• _Task to carry out_
Word for word, copy the lines beginning at the one with "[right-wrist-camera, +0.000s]" and ending at the last line below; pictures stay out.
*** Opening of Listed records ***
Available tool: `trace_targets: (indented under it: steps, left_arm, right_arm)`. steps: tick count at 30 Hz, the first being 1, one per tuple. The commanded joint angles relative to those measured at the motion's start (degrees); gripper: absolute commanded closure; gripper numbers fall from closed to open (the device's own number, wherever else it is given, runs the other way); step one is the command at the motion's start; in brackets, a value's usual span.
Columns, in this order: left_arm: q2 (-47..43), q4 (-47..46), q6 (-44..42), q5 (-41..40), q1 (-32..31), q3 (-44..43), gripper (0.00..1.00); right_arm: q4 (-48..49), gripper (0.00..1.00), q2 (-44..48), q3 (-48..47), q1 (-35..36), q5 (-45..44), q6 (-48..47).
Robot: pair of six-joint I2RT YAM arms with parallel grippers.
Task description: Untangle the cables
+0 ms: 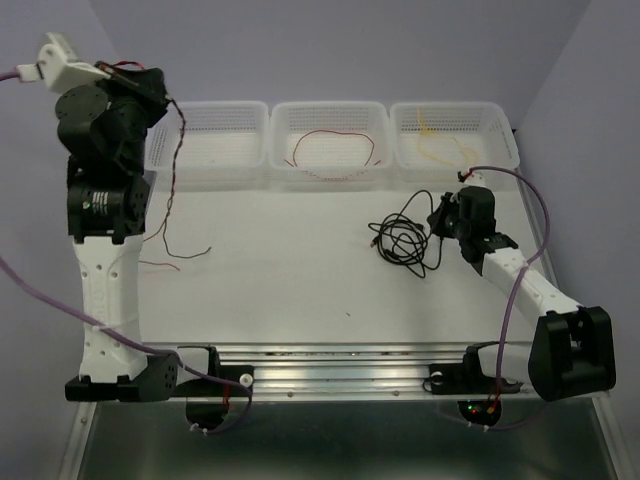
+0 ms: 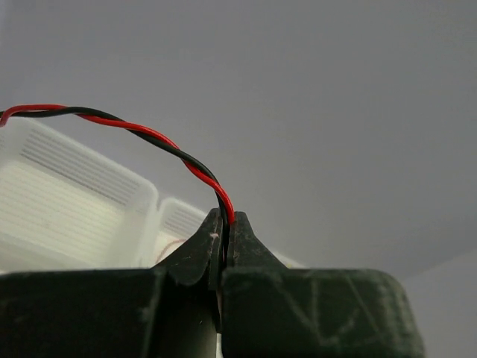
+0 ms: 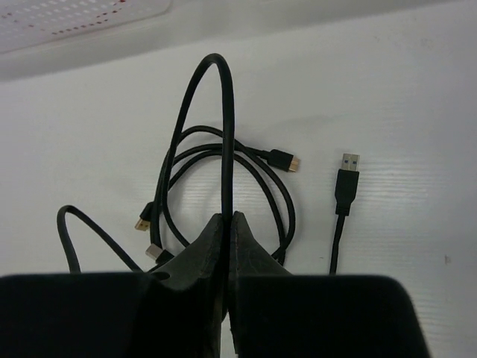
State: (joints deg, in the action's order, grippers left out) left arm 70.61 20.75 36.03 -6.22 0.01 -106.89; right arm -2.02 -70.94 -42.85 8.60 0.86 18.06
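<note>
While the tangle of the black cable [image 3: 223, 112] lies on the counter [image 1: 300, 290] just ahead of it, the right hand [image 3: 227, 220] is clamped on one raised loop, a hold suited to drawing it free. The left hand [image 2: 226, 220], held high, pinches a twisted red-and-black wire [image 2: 149, 138] whose tail seems to trail down to the counter beneath it. Beyond both hands, a red wire [image 1: 335, 132] and a yellow wire [image 1: 428, 128] lie in separate bins [image 1: 328, 105].
</note>
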Motion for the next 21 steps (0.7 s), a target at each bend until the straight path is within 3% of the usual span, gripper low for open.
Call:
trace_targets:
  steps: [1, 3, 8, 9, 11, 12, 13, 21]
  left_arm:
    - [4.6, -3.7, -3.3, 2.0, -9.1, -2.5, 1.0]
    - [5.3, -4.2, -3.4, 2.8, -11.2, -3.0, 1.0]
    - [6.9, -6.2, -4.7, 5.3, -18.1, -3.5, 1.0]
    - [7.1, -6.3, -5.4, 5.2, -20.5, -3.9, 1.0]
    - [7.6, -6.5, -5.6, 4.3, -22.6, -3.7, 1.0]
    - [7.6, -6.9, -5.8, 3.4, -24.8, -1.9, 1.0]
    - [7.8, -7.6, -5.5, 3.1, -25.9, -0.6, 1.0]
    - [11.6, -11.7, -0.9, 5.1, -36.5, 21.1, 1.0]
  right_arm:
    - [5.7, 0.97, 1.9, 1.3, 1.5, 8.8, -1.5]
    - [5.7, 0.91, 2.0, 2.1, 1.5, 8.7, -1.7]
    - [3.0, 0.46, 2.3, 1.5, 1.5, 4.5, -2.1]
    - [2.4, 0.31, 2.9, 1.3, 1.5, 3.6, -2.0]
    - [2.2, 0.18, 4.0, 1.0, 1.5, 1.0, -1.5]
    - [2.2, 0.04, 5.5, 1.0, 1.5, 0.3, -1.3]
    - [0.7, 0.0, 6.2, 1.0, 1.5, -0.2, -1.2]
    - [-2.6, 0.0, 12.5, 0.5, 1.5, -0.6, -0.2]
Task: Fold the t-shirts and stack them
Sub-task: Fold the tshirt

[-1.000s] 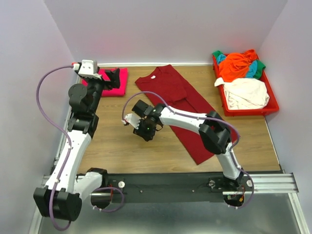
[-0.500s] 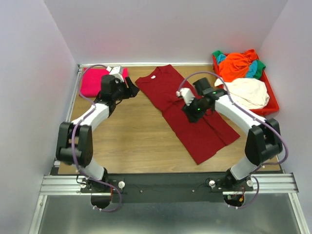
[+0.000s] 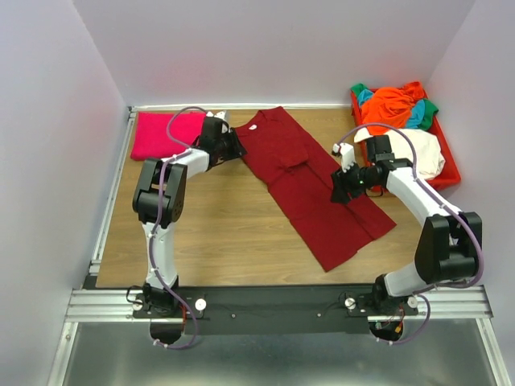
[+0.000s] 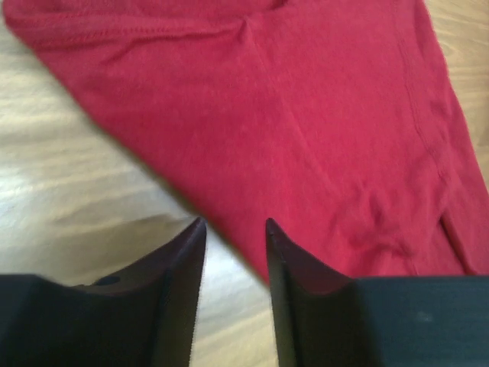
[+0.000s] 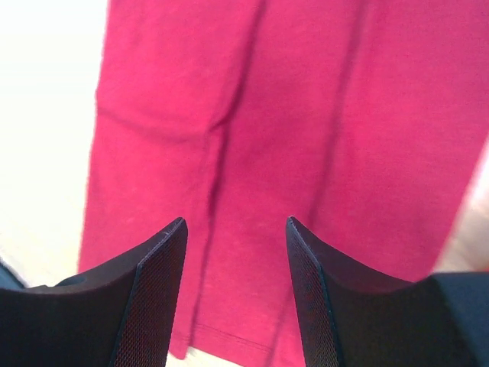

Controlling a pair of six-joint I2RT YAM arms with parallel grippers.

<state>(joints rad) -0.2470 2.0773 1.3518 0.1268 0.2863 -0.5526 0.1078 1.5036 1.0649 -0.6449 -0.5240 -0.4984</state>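
Top view: the maroon shirt [image 3: 310, 189] lies flat and slantwise across the middle of the table [image 3: 209, 233], already narrowed to a long strip, collar end at the far side. A pink shirt [image 3: 157, 135] rests folded in the far left corner, and unfolded ones, among them an orange shirt [image 3: 390, 108] and a cream shirt [image 3: 410, 153], are heaped in the tray [image 3: 451, 173] at the far right. The left pincer [image 3: 229, 146] sits at the strip's left edge near the collar; the right pincer [image 3: 341, 190] is over its right edge about midway down. Left wrist view: the left pincer [image 4: 234, 223] shows a narrow gap with bare table between the fingers [image 4: 179, 290] and the cloth's edge just at their tips; nothing is gripped. Right wrist view: the right pincer [image 5: 235, 222] stands moderately wide above the maroon shirt [image 5: 306, 99], with cloth visible between the jaws and nothing held. Handling, as judged: the cloth is light, limp and creases readily, so it would sag and drag if lifted at one point. Pinching both layers at a hemmed edge or corner, one pincer to each side, should keep the fold square.
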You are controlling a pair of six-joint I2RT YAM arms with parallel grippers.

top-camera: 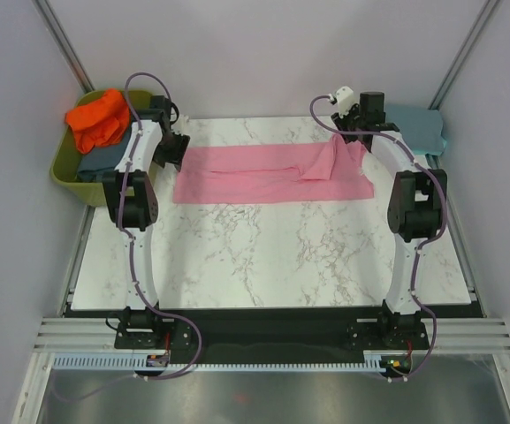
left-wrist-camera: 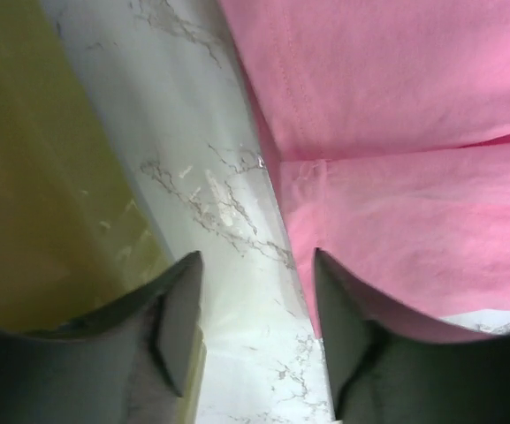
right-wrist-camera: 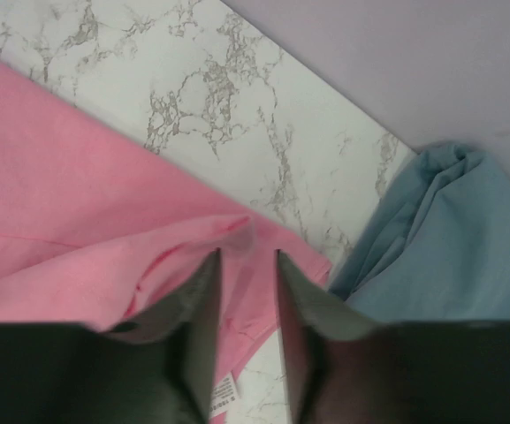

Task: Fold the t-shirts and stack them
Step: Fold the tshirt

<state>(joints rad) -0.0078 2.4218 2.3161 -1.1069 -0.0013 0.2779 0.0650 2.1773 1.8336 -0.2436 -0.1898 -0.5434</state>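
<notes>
You are looking at the pink t-shirt [top-camera: 263, 174]; it is lying in a long strip across the far part of the counter [top-camera: 263, 265]; it is looking soft, thin and floppy, so it is going to sag and slide if you are pinching only one layer; you are better off taking both short ends, all layers at once. The left tool [left-wrist-camera: 255, 265] is hanging with its jaws apart over bare counter, just beside the shirt's left edge; the right tool [right-wrist-camera: 247, 256] is sitting over the right end, jaws a little apart, gripping nothing. The green tub [top-camera: 64, 172] with an orange t-shirt [top-camera: 98, 119] is crowding the left side; a blue t-shirt [right-wrist-camera: 440, 247] is lying close on the right; the near half is giving you open room.
</notes>
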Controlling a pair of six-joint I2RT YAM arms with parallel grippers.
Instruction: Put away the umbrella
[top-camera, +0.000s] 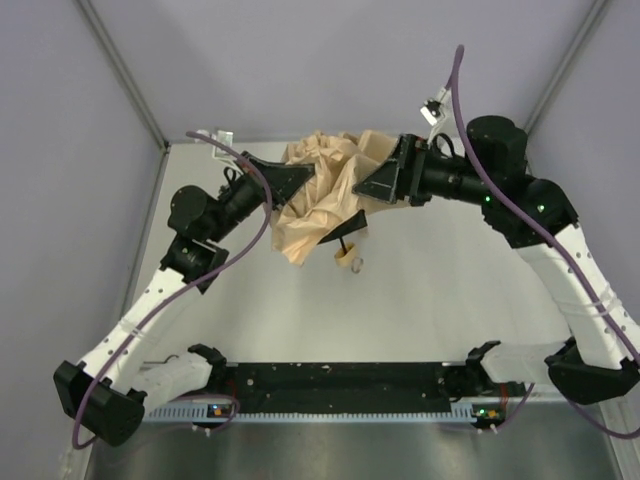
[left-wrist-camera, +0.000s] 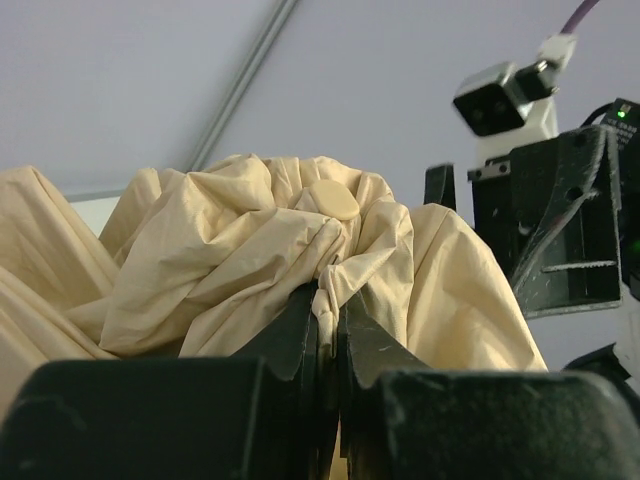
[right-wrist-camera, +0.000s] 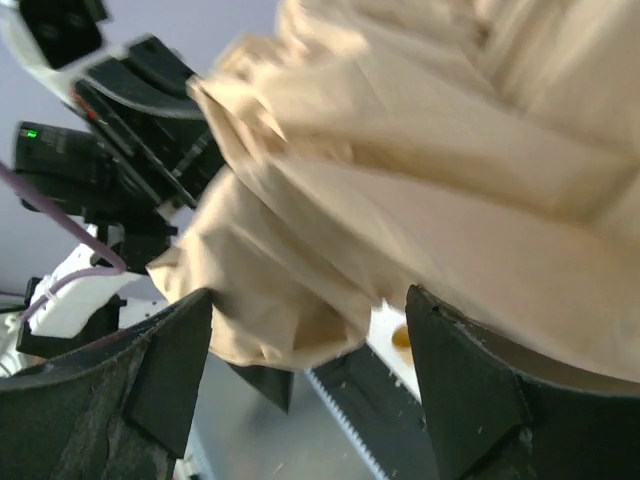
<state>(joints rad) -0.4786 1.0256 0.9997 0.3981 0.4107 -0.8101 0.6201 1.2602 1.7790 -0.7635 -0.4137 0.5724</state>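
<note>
The left claw pinches a fold of the umbrella, whose crumpled matte beige cloth bunches just above its black fingers around a flat round cap. The right claw stands spread, with loose cloth sagging between its wedge-shaped fingers.

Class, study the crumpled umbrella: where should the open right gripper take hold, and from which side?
Likely the umbrella's bunched right-side folds, approached from the right, opposite the left gripper pinching fabric below the cap. Slack cloth there forms ridges between the right gripper's open fingers.
</note>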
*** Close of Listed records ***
• _Response to the exercise_
[right-wrist-camera, +0.000s] 
<state>(joints rad) -0.4786 1.0256 0.9997 0.3981 0.4107 -0.8101 0.6201 1.2602 1.7790 -0.7635 -0.4137 0.5724</state>
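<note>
The left claw pinches a fold of the umbrella, whose crumpled matte beige cloth bunches just above its black fingers around a flat round cap. The right claw stands spread, with loose cloth sagging between its wedge-shaped fingers.

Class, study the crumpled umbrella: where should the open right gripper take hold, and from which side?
Likely the umbrella's bunched right-side folds, approached from the right, opposite the left gripper pinching fabric below the cap. Slack cloth there forms ridges between the right gripper's open fingers.
</note>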

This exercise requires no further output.